It was, for three days, perfect.

Colton texted twice on the first day, asking where Wes had gone after practice and if he was coming back to the house. Wes said something vague, that he was staying somewhere else, and Colton told him not to exhaust himself with his girl, that he needed to be ready for the game on Friday.

Tuesday, Wes texted Justin and told him all about the bullshit the guys gave him in the locker room. That they’d bought boxes and boxes of condoms and stuffed his locker full of them, taken some out and blown them up like balloon penises and taped them all around his locker door. They bought horny goat weed and the knock-off Extenze pills that seedy gas stations sold. A couple packs of Monster Energy. “Don’t wear yourself out, man!” Orlando crowed, flicking him a packet of male enhancement powder. “In fact, I want a sexually frustrated tight end on Saturday! Someone who is gonna pound the shit out of Mississippi’s defense!”

“Oh! Maybe that’s the secret!” Art wagged his finger at the rest of the line. “Maybe Wes is so damn good this year because he’s been getting good pussy on the regular.”

“Maybe we should all look for good girls, then. Damn. Your girl got friends, Wes?” Orlando hung off the locker next to Wes, batting his eyelashes. “I wanna be just like you, Captain. Show me them magic pills you swallow.”

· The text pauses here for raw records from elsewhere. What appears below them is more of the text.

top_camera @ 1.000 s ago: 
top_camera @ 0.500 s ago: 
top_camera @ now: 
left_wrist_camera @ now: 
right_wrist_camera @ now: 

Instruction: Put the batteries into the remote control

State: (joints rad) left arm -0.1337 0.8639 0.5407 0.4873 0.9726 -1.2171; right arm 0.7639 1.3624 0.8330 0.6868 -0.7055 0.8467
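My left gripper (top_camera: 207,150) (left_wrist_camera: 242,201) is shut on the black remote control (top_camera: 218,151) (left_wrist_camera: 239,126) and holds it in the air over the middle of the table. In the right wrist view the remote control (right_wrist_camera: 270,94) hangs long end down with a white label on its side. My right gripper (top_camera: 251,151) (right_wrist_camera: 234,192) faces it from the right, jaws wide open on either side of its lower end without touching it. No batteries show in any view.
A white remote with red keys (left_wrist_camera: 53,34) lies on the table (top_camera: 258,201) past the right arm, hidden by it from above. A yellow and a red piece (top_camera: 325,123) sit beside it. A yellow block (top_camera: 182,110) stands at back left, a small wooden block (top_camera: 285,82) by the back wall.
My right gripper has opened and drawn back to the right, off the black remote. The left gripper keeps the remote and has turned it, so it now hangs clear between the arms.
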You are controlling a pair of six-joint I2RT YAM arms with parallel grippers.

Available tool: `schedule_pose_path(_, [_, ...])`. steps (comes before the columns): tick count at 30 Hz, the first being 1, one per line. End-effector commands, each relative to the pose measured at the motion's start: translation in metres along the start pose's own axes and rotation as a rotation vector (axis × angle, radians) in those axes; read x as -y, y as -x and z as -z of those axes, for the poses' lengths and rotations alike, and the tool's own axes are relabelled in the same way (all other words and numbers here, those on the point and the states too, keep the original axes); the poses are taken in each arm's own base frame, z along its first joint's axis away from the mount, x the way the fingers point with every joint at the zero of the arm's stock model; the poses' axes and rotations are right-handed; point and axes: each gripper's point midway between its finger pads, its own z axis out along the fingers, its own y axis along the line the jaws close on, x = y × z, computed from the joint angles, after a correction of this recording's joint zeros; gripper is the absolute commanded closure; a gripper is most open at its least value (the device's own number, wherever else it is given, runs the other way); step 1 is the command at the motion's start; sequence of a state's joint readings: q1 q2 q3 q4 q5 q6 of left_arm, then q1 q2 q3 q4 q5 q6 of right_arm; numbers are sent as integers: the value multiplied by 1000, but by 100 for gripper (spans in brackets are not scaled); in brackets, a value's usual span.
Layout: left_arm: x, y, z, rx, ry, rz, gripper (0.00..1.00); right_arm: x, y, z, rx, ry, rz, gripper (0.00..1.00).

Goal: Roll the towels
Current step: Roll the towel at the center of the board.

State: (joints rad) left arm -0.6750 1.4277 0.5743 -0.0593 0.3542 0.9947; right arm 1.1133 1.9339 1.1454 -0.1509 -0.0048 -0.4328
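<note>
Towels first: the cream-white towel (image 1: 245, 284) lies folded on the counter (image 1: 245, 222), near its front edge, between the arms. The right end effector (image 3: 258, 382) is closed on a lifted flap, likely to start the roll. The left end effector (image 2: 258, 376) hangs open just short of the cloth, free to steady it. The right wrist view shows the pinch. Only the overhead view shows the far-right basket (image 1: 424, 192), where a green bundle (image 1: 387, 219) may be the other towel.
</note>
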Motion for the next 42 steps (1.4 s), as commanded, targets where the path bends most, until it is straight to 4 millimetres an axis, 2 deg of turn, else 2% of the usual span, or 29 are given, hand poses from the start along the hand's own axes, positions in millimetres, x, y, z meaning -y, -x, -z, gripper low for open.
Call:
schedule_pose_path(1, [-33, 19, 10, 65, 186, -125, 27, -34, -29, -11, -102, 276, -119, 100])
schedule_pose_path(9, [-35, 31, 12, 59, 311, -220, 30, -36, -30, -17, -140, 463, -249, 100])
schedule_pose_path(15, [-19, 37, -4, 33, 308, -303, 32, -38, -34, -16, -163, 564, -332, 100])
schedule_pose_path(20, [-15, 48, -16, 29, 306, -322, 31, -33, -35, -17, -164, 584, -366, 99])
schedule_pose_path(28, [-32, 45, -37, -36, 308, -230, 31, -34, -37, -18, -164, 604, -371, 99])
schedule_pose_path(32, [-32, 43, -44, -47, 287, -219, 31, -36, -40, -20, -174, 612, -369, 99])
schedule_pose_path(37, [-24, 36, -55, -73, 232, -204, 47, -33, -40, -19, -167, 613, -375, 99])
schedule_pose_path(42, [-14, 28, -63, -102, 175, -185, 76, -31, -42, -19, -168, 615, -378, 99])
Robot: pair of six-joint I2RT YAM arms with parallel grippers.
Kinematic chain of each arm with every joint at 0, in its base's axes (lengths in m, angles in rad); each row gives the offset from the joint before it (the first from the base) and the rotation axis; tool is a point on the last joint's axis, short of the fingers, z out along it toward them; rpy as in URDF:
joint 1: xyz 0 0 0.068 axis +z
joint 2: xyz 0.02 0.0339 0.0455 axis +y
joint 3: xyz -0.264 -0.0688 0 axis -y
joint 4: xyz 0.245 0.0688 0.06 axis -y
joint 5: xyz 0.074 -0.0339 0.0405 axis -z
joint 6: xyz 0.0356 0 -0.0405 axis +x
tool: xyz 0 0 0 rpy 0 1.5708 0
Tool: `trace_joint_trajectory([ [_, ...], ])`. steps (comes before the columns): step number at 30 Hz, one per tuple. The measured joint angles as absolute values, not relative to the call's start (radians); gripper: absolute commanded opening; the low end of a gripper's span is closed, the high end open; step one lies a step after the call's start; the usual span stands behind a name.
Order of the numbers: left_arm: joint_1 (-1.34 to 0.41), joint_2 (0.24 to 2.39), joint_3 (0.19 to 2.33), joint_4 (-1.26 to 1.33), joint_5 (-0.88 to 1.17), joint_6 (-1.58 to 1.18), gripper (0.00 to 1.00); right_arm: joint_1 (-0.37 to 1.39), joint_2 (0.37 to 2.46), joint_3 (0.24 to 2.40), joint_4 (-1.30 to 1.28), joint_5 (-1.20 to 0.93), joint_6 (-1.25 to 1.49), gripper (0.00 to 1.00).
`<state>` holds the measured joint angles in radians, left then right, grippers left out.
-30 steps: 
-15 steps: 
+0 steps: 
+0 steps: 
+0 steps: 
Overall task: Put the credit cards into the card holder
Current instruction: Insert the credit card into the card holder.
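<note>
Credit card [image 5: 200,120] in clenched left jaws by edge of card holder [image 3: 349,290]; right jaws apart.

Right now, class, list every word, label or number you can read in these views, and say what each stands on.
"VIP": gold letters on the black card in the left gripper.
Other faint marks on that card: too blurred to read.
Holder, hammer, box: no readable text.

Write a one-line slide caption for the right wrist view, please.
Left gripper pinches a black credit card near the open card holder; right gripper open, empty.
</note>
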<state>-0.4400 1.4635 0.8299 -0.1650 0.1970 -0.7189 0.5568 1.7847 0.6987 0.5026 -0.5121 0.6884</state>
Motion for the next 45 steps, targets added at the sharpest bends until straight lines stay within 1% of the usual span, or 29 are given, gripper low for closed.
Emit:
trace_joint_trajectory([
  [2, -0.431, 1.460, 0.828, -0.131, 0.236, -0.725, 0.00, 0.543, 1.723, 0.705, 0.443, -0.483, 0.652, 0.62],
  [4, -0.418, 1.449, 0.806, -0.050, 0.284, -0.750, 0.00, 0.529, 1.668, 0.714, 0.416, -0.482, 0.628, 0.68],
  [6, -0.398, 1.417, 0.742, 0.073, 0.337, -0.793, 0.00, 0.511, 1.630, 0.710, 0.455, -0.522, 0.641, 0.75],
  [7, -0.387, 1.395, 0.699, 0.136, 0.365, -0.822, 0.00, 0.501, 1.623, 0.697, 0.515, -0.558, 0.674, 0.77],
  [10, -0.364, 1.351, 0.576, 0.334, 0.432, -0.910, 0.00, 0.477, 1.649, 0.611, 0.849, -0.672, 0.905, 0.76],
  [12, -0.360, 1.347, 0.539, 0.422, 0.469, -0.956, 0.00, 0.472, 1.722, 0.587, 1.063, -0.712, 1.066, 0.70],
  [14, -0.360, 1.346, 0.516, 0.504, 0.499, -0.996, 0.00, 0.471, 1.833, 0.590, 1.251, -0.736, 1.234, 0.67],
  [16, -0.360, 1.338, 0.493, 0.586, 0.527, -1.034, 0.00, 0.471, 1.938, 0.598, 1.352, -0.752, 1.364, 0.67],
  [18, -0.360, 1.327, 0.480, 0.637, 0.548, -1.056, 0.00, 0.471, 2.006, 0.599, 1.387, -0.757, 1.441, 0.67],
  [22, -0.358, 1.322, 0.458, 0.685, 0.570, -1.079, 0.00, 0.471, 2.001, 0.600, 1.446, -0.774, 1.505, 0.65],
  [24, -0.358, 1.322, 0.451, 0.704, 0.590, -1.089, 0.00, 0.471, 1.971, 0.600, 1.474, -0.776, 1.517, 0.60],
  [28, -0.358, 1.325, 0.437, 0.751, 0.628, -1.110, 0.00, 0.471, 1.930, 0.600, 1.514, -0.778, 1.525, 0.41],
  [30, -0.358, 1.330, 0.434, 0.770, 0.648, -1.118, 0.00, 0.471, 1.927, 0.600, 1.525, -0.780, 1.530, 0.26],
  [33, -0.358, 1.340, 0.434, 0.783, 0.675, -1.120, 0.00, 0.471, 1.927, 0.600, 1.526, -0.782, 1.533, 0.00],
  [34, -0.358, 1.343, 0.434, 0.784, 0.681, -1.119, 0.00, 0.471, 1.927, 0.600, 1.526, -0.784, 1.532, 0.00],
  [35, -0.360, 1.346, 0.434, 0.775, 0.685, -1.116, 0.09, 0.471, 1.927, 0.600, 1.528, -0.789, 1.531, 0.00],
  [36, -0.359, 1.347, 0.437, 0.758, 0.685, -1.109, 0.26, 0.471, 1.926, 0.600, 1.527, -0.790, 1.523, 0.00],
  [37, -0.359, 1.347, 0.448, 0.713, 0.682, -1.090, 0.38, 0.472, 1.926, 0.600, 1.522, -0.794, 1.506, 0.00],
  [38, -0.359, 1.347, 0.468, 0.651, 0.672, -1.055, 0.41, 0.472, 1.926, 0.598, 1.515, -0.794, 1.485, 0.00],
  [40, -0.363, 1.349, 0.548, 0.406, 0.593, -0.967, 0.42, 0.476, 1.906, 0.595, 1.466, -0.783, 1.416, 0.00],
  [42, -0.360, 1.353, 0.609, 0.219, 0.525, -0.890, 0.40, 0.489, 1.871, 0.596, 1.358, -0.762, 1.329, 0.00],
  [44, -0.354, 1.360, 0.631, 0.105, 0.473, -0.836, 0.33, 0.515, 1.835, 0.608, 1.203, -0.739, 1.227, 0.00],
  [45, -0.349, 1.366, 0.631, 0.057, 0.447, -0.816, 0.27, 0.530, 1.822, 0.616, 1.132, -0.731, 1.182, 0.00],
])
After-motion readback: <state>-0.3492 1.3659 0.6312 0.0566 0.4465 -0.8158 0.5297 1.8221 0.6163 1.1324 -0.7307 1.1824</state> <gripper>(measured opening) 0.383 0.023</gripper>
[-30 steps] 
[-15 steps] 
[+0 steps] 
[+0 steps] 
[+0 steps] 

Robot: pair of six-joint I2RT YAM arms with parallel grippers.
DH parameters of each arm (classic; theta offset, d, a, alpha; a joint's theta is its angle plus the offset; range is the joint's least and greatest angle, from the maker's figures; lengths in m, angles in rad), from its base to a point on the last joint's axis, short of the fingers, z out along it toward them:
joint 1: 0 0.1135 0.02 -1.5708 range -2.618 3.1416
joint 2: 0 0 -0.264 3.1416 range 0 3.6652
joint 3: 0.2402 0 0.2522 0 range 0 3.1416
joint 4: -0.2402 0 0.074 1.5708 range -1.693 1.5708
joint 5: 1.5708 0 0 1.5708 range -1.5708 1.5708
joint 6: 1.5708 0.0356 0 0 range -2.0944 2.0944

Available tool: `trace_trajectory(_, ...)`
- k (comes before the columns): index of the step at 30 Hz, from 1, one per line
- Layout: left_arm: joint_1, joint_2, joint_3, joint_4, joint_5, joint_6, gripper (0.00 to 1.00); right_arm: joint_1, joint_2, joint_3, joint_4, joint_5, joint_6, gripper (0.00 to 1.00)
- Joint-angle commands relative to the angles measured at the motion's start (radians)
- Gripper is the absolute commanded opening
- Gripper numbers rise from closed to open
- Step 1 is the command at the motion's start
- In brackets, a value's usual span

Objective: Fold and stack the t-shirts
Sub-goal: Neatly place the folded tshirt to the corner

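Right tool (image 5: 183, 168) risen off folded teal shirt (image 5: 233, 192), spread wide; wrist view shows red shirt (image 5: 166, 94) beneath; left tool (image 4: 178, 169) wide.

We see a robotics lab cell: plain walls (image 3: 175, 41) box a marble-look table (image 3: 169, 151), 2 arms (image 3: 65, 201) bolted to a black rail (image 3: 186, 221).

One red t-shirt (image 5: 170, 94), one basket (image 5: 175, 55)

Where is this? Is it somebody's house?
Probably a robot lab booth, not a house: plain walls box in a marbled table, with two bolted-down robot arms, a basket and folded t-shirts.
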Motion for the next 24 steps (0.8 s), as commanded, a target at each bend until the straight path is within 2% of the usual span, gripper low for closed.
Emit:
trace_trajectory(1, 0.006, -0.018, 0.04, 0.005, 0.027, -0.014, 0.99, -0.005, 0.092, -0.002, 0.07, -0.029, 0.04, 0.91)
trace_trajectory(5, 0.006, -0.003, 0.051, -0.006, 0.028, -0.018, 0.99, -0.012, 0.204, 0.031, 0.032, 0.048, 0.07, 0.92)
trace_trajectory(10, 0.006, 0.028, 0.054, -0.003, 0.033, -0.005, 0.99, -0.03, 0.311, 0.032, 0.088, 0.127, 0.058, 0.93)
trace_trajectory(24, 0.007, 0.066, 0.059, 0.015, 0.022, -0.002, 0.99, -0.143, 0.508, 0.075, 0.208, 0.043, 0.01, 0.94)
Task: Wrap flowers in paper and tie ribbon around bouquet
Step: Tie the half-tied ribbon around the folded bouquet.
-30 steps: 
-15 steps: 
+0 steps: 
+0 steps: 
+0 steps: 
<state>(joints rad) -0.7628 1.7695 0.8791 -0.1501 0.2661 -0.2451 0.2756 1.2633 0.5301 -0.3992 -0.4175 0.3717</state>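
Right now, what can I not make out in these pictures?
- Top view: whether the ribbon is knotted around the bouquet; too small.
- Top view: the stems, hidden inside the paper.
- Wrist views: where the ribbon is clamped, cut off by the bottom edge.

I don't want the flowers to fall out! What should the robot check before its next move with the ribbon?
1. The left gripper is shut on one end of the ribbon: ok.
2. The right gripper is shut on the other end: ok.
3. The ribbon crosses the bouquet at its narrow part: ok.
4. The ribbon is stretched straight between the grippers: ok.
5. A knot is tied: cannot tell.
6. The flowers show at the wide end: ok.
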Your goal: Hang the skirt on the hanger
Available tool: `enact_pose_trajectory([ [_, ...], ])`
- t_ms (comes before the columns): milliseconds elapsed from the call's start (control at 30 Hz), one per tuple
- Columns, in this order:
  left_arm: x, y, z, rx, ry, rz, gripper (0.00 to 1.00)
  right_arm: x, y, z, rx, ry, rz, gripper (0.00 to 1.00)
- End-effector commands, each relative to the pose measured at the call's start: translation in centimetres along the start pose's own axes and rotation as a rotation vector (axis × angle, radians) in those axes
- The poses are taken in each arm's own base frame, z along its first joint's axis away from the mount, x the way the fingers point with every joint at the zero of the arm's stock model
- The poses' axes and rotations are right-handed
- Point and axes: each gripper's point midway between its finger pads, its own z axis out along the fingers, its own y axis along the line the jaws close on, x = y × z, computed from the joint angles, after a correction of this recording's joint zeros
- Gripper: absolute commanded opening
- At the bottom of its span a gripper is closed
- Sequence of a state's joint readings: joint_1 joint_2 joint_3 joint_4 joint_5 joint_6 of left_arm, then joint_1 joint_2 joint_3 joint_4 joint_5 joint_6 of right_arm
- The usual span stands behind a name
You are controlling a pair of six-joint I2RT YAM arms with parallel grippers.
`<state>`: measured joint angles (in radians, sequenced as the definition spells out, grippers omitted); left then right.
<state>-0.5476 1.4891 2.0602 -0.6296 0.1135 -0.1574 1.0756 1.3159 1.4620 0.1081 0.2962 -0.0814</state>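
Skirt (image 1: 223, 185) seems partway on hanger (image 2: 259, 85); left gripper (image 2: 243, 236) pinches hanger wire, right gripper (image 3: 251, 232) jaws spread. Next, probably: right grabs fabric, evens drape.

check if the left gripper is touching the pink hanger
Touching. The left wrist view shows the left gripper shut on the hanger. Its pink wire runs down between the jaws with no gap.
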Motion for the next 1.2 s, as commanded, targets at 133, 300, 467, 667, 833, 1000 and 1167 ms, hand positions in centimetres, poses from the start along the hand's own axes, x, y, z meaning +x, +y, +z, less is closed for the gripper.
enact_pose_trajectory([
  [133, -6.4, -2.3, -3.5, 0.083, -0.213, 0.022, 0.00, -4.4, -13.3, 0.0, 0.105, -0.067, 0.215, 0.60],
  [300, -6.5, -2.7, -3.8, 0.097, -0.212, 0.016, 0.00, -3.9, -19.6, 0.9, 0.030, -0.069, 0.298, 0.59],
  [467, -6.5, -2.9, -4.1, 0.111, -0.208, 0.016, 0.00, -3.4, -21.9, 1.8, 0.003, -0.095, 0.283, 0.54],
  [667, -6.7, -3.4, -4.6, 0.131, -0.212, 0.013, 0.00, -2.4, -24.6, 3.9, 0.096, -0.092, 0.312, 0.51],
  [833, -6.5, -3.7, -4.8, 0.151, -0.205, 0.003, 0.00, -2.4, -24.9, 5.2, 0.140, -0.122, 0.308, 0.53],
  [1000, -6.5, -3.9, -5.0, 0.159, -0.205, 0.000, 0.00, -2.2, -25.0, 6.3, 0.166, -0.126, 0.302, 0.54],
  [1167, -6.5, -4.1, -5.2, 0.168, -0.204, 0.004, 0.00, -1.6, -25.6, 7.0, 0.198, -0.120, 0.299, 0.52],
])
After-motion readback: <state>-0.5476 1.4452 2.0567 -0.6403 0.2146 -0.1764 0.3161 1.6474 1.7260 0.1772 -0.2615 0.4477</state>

The team howled, and Wes let them run wild as he went nuclear fuchsia, blushing so deep he felt it scald his bones. They teased him mercilessly as he suited up, strapped on his pads, and laced up his cleats. He left them snorting in the locker room as he jogged out to the field to run off his nerves.

Thursday, they had a half day of practice, perfecting their plays and running drill after drill after drill. At lunch, everyone came together for the team Thanksgiving. Wes sent Justin a picture of the buffet spread: twelve massive turkeys, five hams, platters and platters of stuffing and green beans and mashed potatoes. Sweet potato casserole by the pallet. A full pumpkin pie for each player.

Wes made two to-go containers and brought a second dinner home for Justin. They ate on the back porch out of the Styrofoam, feeding each other bites off of plastic forks as they shared a bottle of cheap wine in Solo cups.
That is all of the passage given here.